The third retrospective casts light on Smith, a little-known free-jazz player who created a musical language called Ankhrasmation (“ankh” is the Ancient Egyptian symbol for life, “ras” is the Ethiopian word for leader, and “ma” is short for mother). It’s a bit tough to dig into, his notations scrawled out on sheets of music that are framed on the wall and in display cases. Free-jazz plays in the background, but it takes some effort to become absorbed in this gallery.
Even the younger artists in the show evoke a sort of reconsideration, or excavation. Daniel R. Small and Gala Porras-Kim, both born in 1984, have filled their respective galleries with archaeological materials. Small’s project, “Excavation II,” looks like an ancient Egyptian room at the Met, but the artifacts are actually pieces from the set of Cecil B. DeMille’s 1923 film The 10 Commandments, which the director had buried in the Guadalupe-Nipomo Dunes after filming wrapped. These are interwoven with large murals based on DeMille’s version of ancient Egypt as it appeared in a series of paintings produced for the Luxor Casino in Las Vegas in the 1990s. Small’s project offers a look at how cultures are digested and codified by Hollywood.
Porras-Kim, on the other hand, worked with UCLA’s Fowler Museum to display objects in its collection that have been mislabeled or uncategorized—a bag of feathers, a pair of shells, or a beaded pillow that somehow lost its provenance. She has given the old objects new life and created new objects around them, such as a Mesopotamian-style jug that she’s carved holes into, suggesting its contents once comprised the feathers, shells, and other smaller objects in the room. It’s a bit of trickery that helps the viewer re-frame the objects as valuable, and not just destined for a dusty box in the back of the Fowler’s archives.
Rafa Esparza, a young artist who made a name for himself at Los Angeles Contemporary Exhibitions (LACE) by laying adobe bricks across the floor of the gallery, has also excavated objects. He buried several chairs and mailboxes in Elysian Park, a historic area of Los Angeles where thousands of mostly Mexican families were displaced in the late 1950s in an attempt to entice the Dodgers to move to the city. He has placed the objects on an adobe-block floor in an open-air gallery above the courtyard. The act of building the adobe blocks is one Esparza has deployed over the years, bringing living earth into the gallery space and allowing it to serve as a democratizing force in the space.

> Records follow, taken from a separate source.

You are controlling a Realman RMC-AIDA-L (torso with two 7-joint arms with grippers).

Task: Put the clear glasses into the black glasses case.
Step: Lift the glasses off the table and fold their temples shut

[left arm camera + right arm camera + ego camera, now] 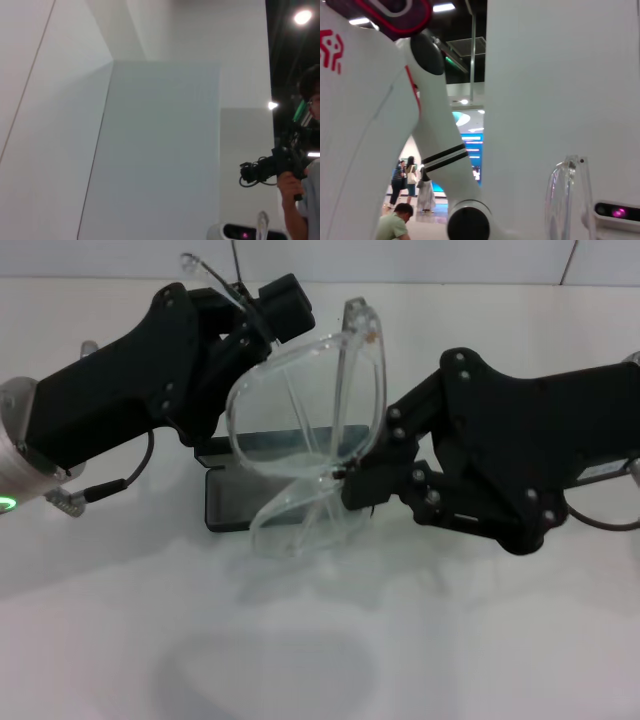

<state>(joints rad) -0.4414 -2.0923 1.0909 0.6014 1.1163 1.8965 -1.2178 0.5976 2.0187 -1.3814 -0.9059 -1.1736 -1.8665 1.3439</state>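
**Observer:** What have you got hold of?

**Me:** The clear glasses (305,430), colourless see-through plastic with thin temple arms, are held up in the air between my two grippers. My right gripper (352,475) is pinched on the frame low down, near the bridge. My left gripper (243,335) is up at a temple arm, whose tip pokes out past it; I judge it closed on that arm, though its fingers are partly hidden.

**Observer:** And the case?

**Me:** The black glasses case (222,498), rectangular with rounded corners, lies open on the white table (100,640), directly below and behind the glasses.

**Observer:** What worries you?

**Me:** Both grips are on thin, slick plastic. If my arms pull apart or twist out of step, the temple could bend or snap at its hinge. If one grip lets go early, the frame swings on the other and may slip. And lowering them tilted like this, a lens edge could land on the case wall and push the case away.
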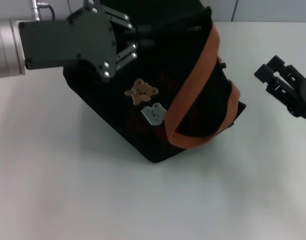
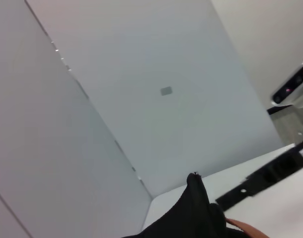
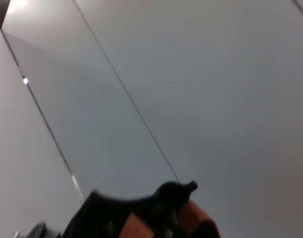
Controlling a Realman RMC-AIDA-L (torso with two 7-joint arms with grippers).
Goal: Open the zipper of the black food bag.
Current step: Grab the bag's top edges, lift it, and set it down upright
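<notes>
- head view: the bag (image 1: 193, 85) sits mid-table, tipped so one corner points toward me, bear patch (image 1: 141, 91) and white patch (image 1: 154, 113) facing up. it looks like soft, light fabric, so i'd expect it to slide or crumple if i tug the zip with nothing holding it.
- the left gripper (image 1: 137, 37) is at the bag's far top edge, its linkage fingers reaching into the black fabric. i can't tell whether the jaws are pinched on anything or merely touching.
- i can't make out the zipper or its pull here. black on black, and the gripper covers that edge.
- the orange strap (image 1: 193, 90) drapes across the top and down the near side. i judge it could lie over the zip line and get in the way.
- the right gripper (image 1: 273, 75) hangs well apart to the bag's right, jaws a little apart, holding nothing. it could brace the bag's side.
- left wrist view: mostly wall, with a peak of black fabric (image 2: 196, 198) and a sliver of strap low down. no fingers in view.
- right wrist view: wall panels, with a dark bag edge (image 3: 166, 198) and strap (image 3: 193, 218). no pull tab visible.
</notes>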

Other highlights in the show include the incredible three ring binders that cinematographer Arthur Jafa has compiled over many years, an archive of Fred Lonidier’s workers rights public access show Labor Link TV (1988), and the first episode of Martine Syms’s “She Mad,” in which a fictionalized version of Syms goes to a dentist and gets a dose of nitrous oxide, a reference to the Thomas Edison-produced 1907 silent film, Laughing Gas, in which a black woman cracks up all over town after a trip to the dentist.

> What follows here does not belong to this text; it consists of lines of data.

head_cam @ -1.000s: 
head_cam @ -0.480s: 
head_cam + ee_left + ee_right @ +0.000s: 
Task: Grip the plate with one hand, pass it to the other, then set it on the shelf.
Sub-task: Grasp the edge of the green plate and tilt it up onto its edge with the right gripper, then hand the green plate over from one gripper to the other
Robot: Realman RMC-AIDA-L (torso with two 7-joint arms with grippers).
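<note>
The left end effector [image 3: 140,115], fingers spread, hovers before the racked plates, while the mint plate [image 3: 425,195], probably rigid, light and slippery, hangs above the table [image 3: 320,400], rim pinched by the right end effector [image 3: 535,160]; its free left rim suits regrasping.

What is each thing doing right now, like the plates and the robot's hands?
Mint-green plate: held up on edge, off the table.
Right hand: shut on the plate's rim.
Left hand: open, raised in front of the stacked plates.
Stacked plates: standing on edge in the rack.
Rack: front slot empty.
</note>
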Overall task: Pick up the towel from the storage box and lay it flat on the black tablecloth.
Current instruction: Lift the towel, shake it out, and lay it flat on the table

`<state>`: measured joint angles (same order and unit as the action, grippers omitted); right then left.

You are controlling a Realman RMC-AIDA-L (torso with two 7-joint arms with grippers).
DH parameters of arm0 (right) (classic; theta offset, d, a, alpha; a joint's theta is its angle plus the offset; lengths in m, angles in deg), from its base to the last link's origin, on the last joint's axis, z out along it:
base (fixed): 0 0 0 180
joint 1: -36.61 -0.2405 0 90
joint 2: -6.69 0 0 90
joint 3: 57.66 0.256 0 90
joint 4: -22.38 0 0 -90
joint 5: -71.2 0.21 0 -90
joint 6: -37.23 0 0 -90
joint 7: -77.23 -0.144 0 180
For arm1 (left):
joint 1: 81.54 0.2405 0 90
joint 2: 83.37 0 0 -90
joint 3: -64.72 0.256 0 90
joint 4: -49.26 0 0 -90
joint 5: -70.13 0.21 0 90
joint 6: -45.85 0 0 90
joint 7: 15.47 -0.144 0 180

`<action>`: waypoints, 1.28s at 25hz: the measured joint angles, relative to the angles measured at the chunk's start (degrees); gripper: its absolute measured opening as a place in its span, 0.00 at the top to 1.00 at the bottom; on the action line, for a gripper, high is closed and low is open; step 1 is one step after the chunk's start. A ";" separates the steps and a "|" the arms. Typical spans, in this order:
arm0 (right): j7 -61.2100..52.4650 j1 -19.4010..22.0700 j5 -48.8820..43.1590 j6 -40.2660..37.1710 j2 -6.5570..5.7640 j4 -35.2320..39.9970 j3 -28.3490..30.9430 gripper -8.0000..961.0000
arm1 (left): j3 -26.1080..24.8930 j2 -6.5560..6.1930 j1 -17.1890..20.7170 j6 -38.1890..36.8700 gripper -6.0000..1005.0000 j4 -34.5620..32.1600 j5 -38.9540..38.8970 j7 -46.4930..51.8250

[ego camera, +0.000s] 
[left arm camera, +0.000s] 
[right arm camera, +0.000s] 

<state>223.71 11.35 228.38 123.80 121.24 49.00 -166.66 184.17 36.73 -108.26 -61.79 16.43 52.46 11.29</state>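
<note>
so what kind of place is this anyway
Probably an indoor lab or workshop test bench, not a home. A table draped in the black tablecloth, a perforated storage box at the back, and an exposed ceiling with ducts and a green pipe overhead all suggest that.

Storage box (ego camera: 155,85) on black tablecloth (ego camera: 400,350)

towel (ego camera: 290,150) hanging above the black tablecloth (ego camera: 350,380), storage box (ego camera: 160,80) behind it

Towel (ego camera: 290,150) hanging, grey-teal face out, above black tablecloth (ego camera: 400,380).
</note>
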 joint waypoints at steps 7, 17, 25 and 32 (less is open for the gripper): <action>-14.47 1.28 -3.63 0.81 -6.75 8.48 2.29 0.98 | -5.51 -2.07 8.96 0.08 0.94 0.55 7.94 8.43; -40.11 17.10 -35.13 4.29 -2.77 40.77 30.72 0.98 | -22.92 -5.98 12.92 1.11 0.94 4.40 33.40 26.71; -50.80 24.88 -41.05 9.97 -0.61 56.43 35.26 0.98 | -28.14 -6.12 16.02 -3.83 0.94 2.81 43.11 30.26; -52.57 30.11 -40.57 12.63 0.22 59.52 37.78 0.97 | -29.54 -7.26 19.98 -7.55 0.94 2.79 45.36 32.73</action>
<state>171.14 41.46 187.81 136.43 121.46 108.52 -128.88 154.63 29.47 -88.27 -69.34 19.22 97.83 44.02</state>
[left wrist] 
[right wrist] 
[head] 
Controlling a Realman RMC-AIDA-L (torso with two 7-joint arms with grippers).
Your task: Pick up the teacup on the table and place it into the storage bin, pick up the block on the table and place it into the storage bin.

I don’t usually heap such praise, but “a, the, though, only” is an excellent show, offering a look at a selection of the city’s artists that—for the most part—have operated somewhat on the margins, much like the words in Saroyan’s subtitle text. It’s wide-reaching and inclusive. It’s the kind of show Los Angeles needs right now. It offers up a reconsideration of the city as a place that contains a richly diverse array of artists—a city where age and medium aren’t prescribed for success. Whereas Michael Ned Holte and Connie Butler’s 2014 edition of “Made in L.A.” focused on scenes, clusters, and micro-ecosystems—often giving a scattered impression—Walker and Moshayedi have focused on the individual artists, giving them space and time. And aren’t those really L.A.’s greatest resources? It’s something to consider.